Records shown Start Marker
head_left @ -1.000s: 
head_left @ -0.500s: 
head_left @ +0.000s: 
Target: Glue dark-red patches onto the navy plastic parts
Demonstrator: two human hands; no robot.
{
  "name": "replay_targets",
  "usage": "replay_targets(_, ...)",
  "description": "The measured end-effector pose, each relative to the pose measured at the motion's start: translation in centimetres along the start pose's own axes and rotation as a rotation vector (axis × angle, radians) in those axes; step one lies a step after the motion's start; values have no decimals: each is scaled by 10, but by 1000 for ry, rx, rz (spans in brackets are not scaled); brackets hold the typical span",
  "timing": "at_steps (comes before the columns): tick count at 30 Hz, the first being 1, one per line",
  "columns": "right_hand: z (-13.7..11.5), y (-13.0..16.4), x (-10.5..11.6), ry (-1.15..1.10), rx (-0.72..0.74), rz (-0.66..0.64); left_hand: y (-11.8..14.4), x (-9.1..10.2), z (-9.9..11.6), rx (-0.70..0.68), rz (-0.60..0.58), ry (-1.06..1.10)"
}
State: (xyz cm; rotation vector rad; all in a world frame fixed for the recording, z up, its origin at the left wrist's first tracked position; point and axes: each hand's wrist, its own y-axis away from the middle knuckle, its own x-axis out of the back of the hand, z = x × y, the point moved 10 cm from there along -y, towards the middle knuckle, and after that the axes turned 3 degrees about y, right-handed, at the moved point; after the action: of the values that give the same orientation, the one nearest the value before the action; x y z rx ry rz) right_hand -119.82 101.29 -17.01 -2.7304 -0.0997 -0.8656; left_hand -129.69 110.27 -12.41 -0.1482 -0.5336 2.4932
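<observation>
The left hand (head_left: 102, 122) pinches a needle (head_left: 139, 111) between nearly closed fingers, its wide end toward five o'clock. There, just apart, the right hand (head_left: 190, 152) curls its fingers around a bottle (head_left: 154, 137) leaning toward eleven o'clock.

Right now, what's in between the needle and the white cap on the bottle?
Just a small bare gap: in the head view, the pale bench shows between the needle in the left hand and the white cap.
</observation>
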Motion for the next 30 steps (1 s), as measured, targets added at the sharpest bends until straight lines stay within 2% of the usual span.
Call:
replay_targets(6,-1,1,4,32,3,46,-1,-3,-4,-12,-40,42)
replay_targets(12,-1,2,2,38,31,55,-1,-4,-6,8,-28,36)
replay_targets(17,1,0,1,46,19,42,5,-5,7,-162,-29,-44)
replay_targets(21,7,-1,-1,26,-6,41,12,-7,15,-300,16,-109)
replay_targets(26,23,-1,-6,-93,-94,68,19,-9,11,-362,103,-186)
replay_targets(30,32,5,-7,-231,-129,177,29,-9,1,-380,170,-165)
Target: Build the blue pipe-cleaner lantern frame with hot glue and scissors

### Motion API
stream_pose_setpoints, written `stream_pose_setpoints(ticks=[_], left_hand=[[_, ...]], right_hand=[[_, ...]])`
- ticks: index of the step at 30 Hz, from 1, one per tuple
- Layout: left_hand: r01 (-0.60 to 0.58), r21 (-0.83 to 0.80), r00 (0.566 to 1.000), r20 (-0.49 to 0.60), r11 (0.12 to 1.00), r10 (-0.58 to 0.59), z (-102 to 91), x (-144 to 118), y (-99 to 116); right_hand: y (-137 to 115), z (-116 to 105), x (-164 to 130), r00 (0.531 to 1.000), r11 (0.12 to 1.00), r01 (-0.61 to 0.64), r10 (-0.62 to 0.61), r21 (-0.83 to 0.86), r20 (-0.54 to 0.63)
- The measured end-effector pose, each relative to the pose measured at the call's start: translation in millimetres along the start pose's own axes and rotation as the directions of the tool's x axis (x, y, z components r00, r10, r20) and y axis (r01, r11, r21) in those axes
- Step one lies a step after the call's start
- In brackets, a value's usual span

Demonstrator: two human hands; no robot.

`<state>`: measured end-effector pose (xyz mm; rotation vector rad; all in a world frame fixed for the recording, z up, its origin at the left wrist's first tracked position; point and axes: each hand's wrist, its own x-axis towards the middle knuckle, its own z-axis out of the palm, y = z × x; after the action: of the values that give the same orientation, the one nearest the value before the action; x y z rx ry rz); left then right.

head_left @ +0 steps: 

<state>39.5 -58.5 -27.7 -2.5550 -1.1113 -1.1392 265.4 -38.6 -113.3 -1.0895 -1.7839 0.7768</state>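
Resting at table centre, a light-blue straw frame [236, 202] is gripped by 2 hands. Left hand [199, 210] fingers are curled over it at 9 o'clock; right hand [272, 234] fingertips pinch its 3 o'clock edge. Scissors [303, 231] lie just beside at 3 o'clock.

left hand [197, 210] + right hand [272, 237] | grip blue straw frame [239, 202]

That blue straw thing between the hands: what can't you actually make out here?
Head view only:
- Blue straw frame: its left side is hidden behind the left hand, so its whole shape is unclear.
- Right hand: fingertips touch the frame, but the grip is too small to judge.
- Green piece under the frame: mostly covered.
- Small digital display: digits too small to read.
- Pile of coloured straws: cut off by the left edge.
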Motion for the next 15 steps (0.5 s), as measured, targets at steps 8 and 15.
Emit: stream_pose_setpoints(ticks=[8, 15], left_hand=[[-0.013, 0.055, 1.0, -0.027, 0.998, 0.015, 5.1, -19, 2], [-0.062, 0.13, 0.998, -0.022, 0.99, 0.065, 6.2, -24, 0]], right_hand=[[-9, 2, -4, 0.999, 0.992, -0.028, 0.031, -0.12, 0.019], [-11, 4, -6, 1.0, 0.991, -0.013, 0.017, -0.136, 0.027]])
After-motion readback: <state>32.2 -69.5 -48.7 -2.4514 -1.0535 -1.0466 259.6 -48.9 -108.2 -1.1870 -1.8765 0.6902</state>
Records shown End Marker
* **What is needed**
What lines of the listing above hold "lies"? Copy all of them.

* **Response box**
  "description": "The measured end-effector pose, each relative to the pose measured at the motion's start: translation in centimetres along the start pose's own axes and rotation as a rotation vector (axis × angle, radians) in those axes; step one lies a step after the motion's start; values have no decimals: each is scaled by 10, but by 1000 for ry, rx, rz (spans in brackets are not scaled); brackets hold the typical span",
- Step one lies a step after the call's start

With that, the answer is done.